Monday, March 31, 2008

I Finally Saw the Light (A Fiction)

[Disclaimer: This is one of the stupidest things I have ever written. Celebrate my stupidity with me, won't you?]

Judith Light was standing there, in a shallow pond of what we naturally presumed was her own vomit. Its color was manifold, undulating at its periphery in contrary shades of utilitarian brown and shrill raspberry. Occasionally, she picked up her foot, set it down, and then the other, very horselike, undemure, and set off a dozen or so generations of ripples riding out and dying in the shallowest reach. She was less graceful than I'd imagined--when I'd taken the time to (imagine her), that is. Which was--if I'm honest--never. Who after all takes the time to think about Judith Light anymore? She won't mind me forgetting her if I smile, pretend not to notice the fresh sick sloshing around her sad businesswoman flats.

I said to Angelica at first, "She looks like..." But I wasn't quite sure. It might've been Joanna Kerns, or even the woman who painted nails at the Wal-Mart kiosk. She looked like bits and pieces of every woman. A bleached blonde amalgam. Oddly sallow.
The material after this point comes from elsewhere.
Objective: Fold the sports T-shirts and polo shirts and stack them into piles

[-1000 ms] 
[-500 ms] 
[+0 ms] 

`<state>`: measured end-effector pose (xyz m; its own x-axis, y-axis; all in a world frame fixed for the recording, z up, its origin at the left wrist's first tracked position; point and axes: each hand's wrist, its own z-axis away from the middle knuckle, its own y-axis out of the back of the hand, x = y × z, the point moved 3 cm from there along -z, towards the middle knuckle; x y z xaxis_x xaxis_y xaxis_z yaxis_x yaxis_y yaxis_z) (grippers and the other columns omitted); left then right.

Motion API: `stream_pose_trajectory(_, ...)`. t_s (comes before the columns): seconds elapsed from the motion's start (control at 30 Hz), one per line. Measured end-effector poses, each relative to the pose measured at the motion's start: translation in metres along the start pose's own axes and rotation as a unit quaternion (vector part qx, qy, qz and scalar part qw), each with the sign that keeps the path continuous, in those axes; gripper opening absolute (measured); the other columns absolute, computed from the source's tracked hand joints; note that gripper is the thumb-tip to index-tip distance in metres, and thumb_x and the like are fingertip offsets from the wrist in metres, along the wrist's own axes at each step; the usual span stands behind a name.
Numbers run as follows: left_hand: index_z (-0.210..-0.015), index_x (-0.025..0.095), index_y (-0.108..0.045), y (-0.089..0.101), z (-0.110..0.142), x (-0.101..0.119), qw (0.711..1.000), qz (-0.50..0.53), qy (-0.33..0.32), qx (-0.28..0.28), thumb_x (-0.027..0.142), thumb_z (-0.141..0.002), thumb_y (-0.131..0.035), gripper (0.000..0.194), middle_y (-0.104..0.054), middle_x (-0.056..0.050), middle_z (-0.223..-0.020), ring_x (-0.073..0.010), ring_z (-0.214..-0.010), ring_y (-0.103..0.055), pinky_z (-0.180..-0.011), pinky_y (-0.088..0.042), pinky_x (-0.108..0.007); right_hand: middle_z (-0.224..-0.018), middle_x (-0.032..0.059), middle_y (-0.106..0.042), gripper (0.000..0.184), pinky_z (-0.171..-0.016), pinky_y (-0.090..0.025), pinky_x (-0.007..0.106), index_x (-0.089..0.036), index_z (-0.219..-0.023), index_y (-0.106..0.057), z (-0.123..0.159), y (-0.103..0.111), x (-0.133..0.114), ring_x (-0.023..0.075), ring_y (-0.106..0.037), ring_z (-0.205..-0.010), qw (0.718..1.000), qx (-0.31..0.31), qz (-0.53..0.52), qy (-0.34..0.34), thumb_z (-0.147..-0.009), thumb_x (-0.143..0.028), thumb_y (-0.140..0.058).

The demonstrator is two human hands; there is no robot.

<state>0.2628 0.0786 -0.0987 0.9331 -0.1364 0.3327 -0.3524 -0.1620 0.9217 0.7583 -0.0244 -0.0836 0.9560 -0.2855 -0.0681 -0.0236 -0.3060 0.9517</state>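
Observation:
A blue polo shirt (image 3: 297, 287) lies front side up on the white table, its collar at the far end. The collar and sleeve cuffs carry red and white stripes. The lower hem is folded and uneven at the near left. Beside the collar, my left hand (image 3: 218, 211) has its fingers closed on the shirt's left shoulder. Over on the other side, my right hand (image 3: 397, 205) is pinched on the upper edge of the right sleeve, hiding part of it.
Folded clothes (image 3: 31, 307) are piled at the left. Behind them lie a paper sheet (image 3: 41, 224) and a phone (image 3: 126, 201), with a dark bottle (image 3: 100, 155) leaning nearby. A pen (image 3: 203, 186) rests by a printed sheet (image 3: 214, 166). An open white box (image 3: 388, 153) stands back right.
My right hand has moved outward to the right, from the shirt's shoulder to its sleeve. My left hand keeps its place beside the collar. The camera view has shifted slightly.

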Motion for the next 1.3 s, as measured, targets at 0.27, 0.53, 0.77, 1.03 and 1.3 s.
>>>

But Angelica said, "She is." A brutish declamation. Her voice rounded out with a degree of certainty that sounded borrowed. She (poor Angelica), you see, was a slave to binarisms. She fretted everywhere, almost vocationally. Even behind her empty shopping cart, she was debilitated by Choice, which chattered and cajoled in red sunburst packaging and orange clearance placards across the canyon of superstore. Lays or Ruffles? Pepsi or Coke? Glad or Ziploc? Paper or plastic? Sometimes she frazzled and hissed, like a dying flame, and then surrendered, leaving only with one waxed roll of Neccos and a bag of water softener salt. The small tasks were large, and vice versa. She decided to unplug her mom, dying of some vague debilitation, for instance, in a matter of only minutes. Life and death were obvious things, you see, but lunch meat--there was the stuff of dialectic!
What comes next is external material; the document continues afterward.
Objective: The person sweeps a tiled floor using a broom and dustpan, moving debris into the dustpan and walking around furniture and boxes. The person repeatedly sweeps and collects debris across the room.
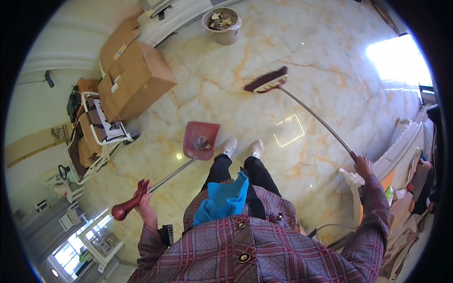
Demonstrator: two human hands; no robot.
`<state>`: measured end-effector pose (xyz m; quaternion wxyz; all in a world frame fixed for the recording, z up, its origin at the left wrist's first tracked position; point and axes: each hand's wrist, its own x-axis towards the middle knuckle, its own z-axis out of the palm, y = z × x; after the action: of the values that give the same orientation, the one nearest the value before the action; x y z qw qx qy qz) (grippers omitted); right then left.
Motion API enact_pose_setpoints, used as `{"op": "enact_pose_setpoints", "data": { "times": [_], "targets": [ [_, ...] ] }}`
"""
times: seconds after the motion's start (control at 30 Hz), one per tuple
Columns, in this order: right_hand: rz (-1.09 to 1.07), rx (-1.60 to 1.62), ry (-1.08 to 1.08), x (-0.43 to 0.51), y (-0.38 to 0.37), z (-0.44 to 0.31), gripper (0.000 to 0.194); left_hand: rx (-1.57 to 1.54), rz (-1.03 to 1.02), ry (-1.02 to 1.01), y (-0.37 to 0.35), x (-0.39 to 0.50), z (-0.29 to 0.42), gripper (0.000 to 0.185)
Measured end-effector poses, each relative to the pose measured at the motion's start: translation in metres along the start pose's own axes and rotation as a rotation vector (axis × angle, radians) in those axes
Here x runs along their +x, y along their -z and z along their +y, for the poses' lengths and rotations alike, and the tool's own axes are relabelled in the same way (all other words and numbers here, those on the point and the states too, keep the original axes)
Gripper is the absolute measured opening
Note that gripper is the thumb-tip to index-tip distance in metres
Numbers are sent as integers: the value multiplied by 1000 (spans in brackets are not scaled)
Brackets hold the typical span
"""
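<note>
My left hand (146, 206) grips the red plastic handle of a long-handled dustpan (200, 140) at the lower left. The pan lies to the left of my shoes, with a small heap of grey debris (201, 143) inside. Out to the right, my right hand (364, 167) is closed around the upper end of a broom's metal pole (316, 118). The broom head (267, 80), with dark bristles and a pale back, is ahead of my feet, between the cardboard box and the bright patch; whether its bristles touch the floor I cannot tell. A blue cloth (223, 201) hangs at my waist.
A large cardboard box (141, 83) stands at the left beside a white-framed wheeled cart (106, 132). A waste bin (222, 26) filled with refuse is at the top. White furniture (398, 152) and assorted goods line the right, where another person's arm shows. A dark cable (332, 225) runs near my right side.
</note>
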<state>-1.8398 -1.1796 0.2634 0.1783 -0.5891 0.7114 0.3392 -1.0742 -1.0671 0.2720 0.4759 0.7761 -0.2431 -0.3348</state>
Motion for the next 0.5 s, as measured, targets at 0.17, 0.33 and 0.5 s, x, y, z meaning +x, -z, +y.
{"op": "enact_pose_setpoints", "data": {
  "times": [0.17, 0.33, 0.5],
  "targets": [
    [-43, 397, -254, -119, -50, 18, 19, 58, -89, -48, -13, 4, 23, 45],
    [-292, 899, -484, -260, -109, -59, 17, 24, -202, -50, -37, 21, 50, 45],
    [-420, 943, -385, -396, -168, -177, 20, 36, -325, -47, -63, 47, 57, 47]
  ]
}}
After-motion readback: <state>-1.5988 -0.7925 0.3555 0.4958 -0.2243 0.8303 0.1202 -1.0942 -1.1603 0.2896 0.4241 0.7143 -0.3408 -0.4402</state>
"I know it's her," Angelica reaffirmed, almost as if I had protested. But I knew better. Angelica had seen every episode of Who's the Boss? many times over. She wasn't what I'd call a fan of the show so much as a fan of the routine of watching the show, which she did without fail. She was a religious woman who in fact paid no mind to gods or their long-faced retinues. Her rituals were, rather, crosswords and sitcoms and cross-stitching and hair brushing. Sometimes she bored me so much that I wanted to pick her up, crunch her up into fours, and flush her down the toilet; at other times, less frequently, she looked very much like a wounded adolescent deer, lapping up my too-easy sympathy. Her eyes were wide and very stupid but yearned for a gentle knead of the flank or a finger tipple behind the ears. All in all, our marriage was troubled. I had gambled and lost, I realized. I should've married someone who didn't speak English or didn't have long to live. Which one of us would die first? I was already making the calculations.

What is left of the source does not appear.